Problem statement: Go through the records and count every line that holds "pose". Only the number belongs in the reply.

Provided data:
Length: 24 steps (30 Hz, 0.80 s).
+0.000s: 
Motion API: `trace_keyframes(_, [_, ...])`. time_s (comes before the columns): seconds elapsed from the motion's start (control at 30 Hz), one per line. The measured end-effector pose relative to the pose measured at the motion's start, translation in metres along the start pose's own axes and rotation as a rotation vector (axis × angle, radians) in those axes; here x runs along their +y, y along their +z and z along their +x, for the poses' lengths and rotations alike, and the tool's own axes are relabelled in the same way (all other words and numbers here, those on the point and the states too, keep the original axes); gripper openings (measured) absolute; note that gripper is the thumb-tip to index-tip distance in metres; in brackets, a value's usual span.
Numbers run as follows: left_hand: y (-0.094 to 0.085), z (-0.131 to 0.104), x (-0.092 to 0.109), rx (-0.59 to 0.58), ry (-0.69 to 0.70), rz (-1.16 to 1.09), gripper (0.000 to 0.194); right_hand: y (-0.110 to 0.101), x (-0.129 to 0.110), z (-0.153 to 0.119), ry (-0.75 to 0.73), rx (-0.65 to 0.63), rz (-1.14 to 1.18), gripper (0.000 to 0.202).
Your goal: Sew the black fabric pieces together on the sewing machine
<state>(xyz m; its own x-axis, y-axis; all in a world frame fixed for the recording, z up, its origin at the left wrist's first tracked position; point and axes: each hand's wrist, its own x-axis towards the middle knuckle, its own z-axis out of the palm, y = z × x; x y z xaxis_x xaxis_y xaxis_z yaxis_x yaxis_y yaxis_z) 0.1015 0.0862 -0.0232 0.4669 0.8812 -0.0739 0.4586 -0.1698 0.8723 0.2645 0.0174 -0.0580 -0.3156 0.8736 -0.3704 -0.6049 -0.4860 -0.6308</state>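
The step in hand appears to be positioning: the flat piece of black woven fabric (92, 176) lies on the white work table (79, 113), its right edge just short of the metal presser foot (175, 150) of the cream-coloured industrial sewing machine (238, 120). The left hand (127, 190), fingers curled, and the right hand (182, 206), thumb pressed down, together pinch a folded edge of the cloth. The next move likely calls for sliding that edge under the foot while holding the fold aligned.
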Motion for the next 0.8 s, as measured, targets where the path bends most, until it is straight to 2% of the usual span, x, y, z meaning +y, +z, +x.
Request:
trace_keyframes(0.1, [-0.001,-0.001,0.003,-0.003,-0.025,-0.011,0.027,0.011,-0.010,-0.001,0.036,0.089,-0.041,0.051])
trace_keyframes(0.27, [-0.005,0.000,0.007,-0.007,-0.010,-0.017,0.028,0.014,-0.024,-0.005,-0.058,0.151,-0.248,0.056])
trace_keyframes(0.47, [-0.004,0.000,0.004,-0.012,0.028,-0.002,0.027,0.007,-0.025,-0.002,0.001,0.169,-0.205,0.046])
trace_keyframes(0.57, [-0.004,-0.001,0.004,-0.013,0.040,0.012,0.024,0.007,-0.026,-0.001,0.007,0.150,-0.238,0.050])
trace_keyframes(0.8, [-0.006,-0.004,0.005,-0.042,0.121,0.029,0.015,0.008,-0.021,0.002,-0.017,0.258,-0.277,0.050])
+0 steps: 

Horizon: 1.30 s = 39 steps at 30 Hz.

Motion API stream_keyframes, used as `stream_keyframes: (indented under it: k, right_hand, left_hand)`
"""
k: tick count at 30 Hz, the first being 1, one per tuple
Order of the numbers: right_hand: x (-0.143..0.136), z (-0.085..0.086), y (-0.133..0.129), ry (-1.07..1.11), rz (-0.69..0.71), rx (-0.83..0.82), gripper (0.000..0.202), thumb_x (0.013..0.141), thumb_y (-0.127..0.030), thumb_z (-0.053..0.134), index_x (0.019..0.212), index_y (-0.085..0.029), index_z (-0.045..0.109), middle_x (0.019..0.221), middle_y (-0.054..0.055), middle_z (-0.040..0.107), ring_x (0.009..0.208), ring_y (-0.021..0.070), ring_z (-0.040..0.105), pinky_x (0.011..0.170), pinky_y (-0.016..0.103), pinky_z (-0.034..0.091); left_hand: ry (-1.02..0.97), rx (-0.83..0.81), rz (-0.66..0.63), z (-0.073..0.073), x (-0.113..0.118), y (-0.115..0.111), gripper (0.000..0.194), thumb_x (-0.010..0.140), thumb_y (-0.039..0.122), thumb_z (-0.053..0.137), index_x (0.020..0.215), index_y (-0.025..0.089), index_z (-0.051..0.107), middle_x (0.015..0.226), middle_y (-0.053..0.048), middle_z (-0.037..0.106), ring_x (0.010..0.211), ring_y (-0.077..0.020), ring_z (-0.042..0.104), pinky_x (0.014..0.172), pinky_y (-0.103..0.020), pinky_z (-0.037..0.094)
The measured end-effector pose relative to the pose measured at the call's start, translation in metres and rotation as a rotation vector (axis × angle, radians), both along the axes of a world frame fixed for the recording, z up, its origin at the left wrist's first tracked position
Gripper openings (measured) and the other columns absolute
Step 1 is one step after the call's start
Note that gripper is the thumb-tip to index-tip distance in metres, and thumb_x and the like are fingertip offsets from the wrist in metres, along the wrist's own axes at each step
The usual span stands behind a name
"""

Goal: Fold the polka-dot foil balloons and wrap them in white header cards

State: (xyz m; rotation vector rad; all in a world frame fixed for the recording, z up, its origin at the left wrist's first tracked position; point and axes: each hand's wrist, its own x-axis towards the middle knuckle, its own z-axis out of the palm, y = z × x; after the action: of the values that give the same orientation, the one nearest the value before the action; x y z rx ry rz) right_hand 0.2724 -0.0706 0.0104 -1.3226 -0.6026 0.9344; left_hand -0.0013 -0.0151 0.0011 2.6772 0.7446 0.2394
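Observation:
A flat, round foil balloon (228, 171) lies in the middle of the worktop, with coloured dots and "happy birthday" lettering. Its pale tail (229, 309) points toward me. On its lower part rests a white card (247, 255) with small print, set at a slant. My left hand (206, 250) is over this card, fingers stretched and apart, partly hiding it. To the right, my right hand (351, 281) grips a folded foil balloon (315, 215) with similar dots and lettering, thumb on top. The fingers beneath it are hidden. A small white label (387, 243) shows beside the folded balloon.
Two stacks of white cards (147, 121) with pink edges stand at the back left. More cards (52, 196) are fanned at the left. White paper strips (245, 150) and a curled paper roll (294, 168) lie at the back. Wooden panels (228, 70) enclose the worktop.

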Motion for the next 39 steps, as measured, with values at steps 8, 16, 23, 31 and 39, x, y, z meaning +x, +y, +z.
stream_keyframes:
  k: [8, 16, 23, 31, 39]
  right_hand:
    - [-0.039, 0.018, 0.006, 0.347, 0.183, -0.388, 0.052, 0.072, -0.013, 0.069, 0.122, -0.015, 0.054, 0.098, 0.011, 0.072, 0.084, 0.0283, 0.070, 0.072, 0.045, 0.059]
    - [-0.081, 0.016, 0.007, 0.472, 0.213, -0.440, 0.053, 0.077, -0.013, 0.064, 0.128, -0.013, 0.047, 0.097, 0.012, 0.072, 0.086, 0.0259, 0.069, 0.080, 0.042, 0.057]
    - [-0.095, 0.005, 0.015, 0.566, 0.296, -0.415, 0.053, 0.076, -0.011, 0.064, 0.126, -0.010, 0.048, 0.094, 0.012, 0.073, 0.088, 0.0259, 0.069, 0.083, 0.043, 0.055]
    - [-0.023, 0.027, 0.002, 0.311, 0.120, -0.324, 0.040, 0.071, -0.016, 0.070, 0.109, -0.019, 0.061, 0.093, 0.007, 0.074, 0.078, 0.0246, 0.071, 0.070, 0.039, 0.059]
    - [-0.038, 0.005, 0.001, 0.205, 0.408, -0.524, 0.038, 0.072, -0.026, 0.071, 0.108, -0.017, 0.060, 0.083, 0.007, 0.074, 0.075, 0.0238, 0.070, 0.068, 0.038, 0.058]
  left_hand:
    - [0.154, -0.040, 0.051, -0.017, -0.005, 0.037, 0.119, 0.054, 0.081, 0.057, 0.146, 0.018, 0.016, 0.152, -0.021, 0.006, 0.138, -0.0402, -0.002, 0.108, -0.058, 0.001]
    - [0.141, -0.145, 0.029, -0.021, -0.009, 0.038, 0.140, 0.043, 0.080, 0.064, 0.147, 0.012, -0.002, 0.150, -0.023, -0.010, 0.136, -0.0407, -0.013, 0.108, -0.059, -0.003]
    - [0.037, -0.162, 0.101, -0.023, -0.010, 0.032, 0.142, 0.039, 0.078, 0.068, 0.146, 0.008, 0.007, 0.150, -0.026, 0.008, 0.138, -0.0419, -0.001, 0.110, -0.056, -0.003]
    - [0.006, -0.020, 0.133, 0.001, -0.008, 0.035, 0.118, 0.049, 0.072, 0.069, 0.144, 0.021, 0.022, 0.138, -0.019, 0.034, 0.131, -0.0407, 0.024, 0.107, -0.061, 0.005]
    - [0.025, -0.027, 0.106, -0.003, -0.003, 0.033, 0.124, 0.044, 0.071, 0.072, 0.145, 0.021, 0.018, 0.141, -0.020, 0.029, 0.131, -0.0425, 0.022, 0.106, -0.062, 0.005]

Answer space: 2